In 1985, the space became SHOUT, a nightclub featuring music from the 1950s and ’60s, which closed in 1991 and reopened in 1995 as Club Expo.  In 1998, the room returned to performance use as the Kit Kat Club, named after the Berlin nightclub in the 1966 musical Cabaret, a popular revival of which was mounted by the Roundabout Theatre Company in the space. 

Due to an accident at a nearby construction site, the facility had to close in July and Cabaret moved to Studio 54, which Roundabout still operates as a theater.  The Kit Kat Club, however, continued to be a club until it closed in 2000.  It reopened as Henry Miller’s Theatre once again in 2001 with the very successful Off-Off-Broadway and Off-Broadway transfer of Urinetown.

The theater closed again in 2004 and the interior was demolished and then rebuilt as a 57-story high rise.  A reborn Henry Miller’s Theatre was built underground in the new skyscraper, one of only two such theaters on Broadway (the other is the Circle in the Square Theatre beneath the Gershwin Theatre; see above).  It reopened in 2009 with the Roundabout’s revival of the musical Bye Bye Birdie.

The Roundabout rechristened the theater once again in 2010 in honor of distinguished theater composer Stephen Sondheim’s 80th birthday.  The Stephen Sondheim Theatre opened in September 2010 with the limited-run Pee-wee Herman Show with Paul Reubens, TV’s original Pee-wee Herman. 
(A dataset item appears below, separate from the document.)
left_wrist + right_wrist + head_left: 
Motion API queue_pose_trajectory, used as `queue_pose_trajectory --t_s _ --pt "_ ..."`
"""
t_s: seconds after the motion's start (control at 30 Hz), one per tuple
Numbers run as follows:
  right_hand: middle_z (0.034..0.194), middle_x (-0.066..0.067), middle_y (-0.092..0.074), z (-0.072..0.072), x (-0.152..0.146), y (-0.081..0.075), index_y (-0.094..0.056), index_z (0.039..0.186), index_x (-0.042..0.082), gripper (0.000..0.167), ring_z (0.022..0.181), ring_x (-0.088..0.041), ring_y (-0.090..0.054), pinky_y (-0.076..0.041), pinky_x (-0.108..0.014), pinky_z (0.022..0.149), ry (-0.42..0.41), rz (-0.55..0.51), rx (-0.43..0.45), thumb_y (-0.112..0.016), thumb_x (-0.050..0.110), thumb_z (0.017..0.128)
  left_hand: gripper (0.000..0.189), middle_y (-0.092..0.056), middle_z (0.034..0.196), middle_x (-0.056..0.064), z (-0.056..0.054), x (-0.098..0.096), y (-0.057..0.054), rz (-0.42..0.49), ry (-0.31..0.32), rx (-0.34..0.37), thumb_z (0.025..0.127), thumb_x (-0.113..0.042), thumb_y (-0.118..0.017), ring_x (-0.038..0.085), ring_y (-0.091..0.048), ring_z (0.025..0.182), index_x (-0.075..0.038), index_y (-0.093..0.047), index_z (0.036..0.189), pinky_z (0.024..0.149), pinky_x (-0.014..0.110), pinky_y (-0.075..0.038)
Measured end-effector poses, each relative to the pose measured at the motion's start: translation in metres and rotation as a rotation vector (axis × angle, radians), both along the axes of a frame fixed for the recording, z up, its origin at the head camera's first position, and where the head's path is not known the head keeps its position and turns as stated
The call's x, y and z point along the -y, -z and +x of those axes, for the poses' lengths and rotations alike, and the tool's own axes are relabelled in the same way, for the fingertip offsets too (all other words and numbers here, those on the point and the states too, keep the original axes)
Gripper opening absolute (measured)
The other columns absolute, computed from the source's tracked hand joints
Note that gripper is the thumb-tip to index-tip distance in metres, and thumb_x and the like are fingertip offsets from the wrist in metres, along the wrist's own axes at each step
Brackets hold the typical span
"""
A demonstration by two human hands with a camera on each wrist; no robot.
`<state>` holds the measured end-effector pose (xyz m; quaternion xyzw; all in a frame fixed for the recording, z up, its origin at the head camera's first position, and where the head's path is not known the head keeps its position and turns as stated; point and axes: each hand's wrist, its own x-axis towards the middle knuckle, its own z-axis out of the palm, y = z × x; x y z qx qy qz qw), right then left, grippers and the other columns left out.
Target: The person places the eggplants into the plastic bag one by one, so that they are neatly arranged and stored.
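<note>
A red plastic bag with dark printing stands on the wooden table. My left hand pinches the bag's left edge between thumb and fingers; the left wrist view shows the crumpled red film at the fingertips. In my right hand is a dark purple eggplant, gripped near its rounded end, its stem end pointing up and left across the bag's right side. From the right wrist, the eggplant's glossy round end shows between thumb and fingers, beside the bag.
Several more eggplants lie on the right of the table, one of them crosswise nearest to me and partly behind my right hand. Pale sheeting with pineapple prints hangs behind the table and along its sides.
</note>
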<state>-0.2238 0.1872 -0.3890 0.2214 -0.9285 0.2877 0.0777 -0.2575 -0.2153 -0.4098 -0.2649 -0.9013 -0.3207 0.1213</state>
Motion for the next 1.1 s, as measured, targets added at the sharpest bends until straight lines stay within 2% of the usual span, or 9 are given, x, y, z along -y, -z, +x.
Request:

In the spring of 2014, a cast member in Beautiful: The Carole King Musical (2014-19 at the Sondheim) wrote that he

had stayed late one night at the theatre, walked up to the stage door and realized that I had forgotten something in my dressing room.  I noticed the old “Henry Miller” sign, which hangs over our security desk at the stage door, as I returned to the elevator to go back downstairs.  I murmured, under my breath, “Wow, I wonder what Henry Miller thinks of his sign being relegated to the stage door?”  And the elevator bounced.  And stopped.  I was stuck.  I screamed for about five minutes and finally, Adolf, our head of security, came to my rescue and pried the doors open.  I have NEVER said Henry Miller’s name in this theatre again.